Gavin Gordon: No rent-a-quote required

Nick Mitchell chats to Gavin Gordon, the Skinny competition winner who'll be appearing on the side of the number 9 bus before you know it...

Feature by Nick Mitchell | 03 Jun 2008

Are you familiar with the 'rent-a-quote'? You know, when a lazy, narcissistic tabloid hack plonks meaningless hyperbole into his (or her) half-baked review, in the hope of being name-checked on the side of a few buses? Well we're not normally in the business of rent-a-quoting, but here's one exception to the style guide: Gavin Gordon is the most talented singer-songwriter to emerge from Scotland this year. There you go. Take note, poster designers. Except this one's not meaningless, and, admittedly, it's unlikely to appear on any buses any time soon.

When Gordon entered our competition for a showcase gig back in January, his MySpace tracks stood out from a long list dominated by indie bands. But it wasn't the mere fact that he performs solo that won him a set at Cabaret Voltaire: it was the lived-in, expansive, bluesy quality of his music.

Listen and you can picture Gordon as a weather-beaten, guitar-slinging troubadour pacing the harsh highway of life. But, in reality, the 26-year-old from Glasgow has only been writing songs for a few years. He did play guitar in bands before this but became, in his own words, “frustrated with the usual band nonsense, all the bickering and politics”. So where does his music's timeless authenticity stem from? Gordon admits that he was a latecomer to songwriting, but thinks that, conversely, his leaving it late could be the answer to the question: “Maybe that has meant I could write from experience, rather than make stuff up. You can usually tell if something is insincere I think.”

Or maybe it's just that Gordon is Glaswegian, and therefore - to stereotype shamelessly - tough-minded, realistic and unpretentious: “I grew up in the usual Glasgow working-class environment, in Knightswood, where there wasn't much to do for kids, especially teenagers. It was either drinking cheap cider, getting stoned or playing guitar. I'm glad I concentrated on the latter.”

While he was honing his impressive fretboard skills, Gordon was also imbibing the music of some exemplary forebears. “Major influences for me through the years have been Neil Young, Tim Buckley, John Martyn, The Beta Band, and the old classics like Floyd and Led Zeppelin,” he says. “Then I went through a big Warp Records phase, and didn't touch a guitar for a couple of years! I like anything which sounds nice, but with an edge. Boards of Canada are masters at that, they lull you into this nice tune but hidden beneath is something weird and familiar, nostalgic even.”
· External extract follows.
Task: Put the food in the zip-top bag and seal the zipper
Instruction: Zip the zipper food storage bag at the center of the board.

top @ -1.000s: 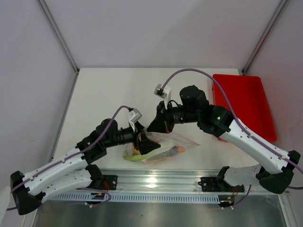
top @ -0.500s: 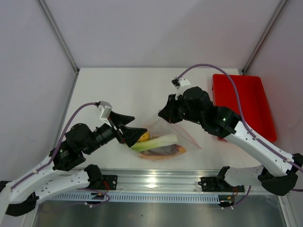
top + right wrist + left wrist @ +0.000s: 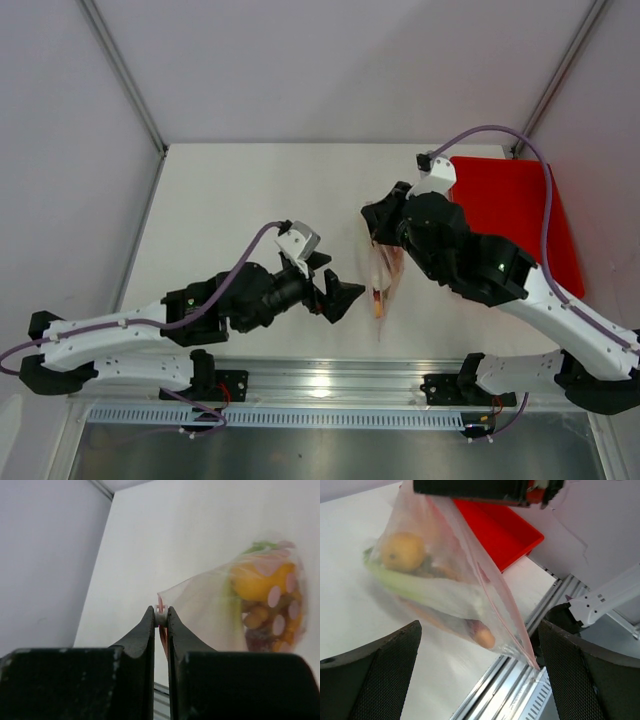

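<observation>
Wide white table [image 3: 230, 200] under both arms, that's my whole floor. The red tray [image 3: 510, 215] sits at the far right, and the right arm's elbow runs along its near side.

The bag [image 3: 383, 285] hangs as a narrow upright shape in the middle of the overhead view, just left of the tray and between the two arms. I can't tell whether its bottom touches the table.

The right gripper [image 3: 160, 616] has it. On the wrist view the two fingers are pressed flat together on a top corner of the bag, with plastic and a bit of red strip nipped between them.

The left gripper [image 3: 480, 675] is spread wide. Both fingers [image 3: 375, 680] sit at the bottom corners of its view with nothing between them, and the bag hangs just ahead of them, not touching.

The food is in the bag. A long green-white leek [image 3: 415, 582] lies across the middle. The lemon [image 3: 402, 551] sits above it near the top left. A small orange-brown piece [image 3: 481, 636] is down at the low corner. The rest is too blurred to name.

The zipper [image 3: 507, 617] is a thin pinkish line along the edge slanting down to the right. I can't tell if it's closed.
</observation>
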`<control>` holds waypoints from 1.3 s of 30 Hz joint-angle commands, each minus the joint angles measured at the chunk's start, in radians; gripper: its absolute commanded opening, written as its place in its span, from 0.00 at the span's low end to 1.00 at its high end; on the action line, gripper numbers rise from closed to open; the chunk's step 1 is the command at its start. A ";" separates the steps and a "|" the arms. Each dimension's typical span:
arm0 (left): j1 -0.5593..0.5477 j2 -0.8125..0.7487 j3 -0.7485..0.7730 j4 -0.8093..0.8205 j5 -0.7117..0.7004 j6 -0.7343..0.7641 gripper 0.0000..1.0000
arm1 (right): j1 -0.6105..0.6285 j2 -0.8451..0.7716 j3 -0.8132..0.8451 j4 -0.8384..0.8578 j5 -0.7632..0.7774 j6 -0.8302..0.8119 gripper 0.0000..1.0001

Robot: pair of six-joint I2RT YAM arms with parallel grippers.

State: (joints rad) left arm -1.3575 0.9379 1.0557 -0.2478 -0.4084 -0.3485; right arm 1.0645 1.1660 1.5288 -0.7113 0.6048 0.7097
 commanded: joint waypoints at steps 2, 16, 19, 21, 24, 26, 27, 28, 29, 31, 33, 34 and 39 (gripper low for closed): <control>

Unlike your dyed-in-the-wool acoustic singer-songwriters, Gordon incorporates electronica into his live set with an effects pedal, and he makes techno under the alias of Aeons. “I tend not to record any one style exclusively. As long as it sounds good, I'll use either electric or acoustic.”

It may well have been this approach that led to his collaboration with London dance duo Mock & Toof. "I did vocals for a couple of their tracks and the next one is due to be released on DFA Records as a single, which I'm excited about. DFA are also talking about us doing an album. So hopefully that will be a step towards getting a small solo deal or something at some point, even though the style of music is far removed from what I do myself."
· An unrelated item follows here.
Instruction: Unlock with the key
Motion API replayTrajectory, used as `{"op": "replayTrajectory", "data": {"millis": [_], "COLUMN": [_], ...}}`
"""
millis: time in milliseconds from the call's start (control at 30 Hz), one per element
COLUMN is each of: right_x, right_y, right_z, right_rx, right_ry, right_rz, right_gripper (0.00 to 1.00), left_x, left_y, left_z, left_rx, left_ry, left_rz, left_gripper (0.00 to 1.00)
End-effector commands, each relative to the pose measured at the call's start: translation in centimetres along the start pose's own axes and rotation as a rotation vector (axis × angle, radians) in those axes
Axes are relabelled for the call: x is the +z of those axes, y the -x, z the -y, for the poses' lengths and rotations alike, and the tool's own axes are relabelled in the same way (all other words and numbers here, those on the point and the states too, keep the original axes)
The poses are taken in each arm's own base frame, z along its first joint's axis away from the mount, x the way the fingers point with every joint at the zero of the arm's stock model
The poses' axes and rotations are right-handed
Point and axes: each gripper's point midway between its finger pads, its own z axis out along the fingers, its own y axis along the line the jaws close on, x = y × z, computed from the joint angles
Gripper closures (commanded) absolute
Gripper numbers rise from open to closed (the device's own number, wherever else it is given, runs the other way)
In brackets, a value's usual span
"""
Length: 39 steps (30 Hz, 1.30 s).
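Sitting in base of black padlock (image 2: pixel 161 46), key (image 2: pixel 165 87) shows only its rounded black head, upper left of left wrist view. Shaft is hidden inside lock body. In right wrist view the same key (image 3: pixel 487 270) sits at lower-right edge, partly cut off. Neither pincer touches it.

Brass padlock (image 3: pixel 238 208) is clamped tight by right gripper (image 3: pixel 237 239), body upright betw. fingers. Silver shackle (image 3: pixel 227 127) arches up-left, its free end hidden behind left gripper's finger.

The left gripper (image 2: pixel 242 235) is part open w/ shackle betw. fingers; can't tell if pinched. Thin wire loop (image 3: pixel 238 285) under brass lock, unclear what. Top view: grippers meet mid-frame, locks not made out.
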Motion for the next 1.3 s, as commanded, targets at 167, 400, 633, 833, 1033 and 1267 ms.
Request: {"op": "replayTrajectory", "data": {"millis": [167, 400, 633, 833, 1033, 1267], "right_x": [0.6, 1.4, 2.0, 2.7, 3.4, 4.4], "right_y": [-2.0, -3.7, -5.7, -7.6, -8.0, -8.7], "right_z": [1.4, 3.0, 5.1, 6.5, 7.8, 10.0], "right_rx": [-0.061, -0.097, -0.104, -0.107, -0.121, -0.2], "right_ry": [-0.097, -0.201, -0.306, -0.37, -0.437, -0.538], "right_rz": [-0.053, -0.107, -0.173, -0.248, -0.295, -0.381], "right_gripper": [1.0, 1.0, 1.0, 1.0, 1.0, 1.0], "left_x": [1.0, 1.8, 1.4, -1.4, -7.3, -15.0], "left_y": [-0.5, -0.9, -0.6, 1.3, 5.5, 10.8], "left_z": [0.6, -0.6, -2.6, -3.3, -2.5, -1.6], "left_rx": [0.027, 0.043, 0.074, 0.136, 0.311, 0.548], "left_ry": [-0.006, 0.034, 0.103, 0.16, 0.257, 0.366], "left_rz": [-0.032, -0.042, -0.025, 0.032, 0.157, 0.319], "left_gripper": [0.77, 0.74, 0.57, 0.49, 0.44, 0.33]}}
But for now Gordon is focussed on building his own raw material into a more substantial, more coherent work: “I'm slowly but surely recording an album at home. I have a decent home studio set-up and a degree in audio technology, so I know how to produce music to a reasonable standard. I'm looking to have it finished by September, and then self-release it initially. It's all song-based, but I'm using drums, bass, samples, guitars, keyboards. Anything to make it sound decent.”

Let's avoid the rent-a-quote and end on this modest note: it will be better than decent.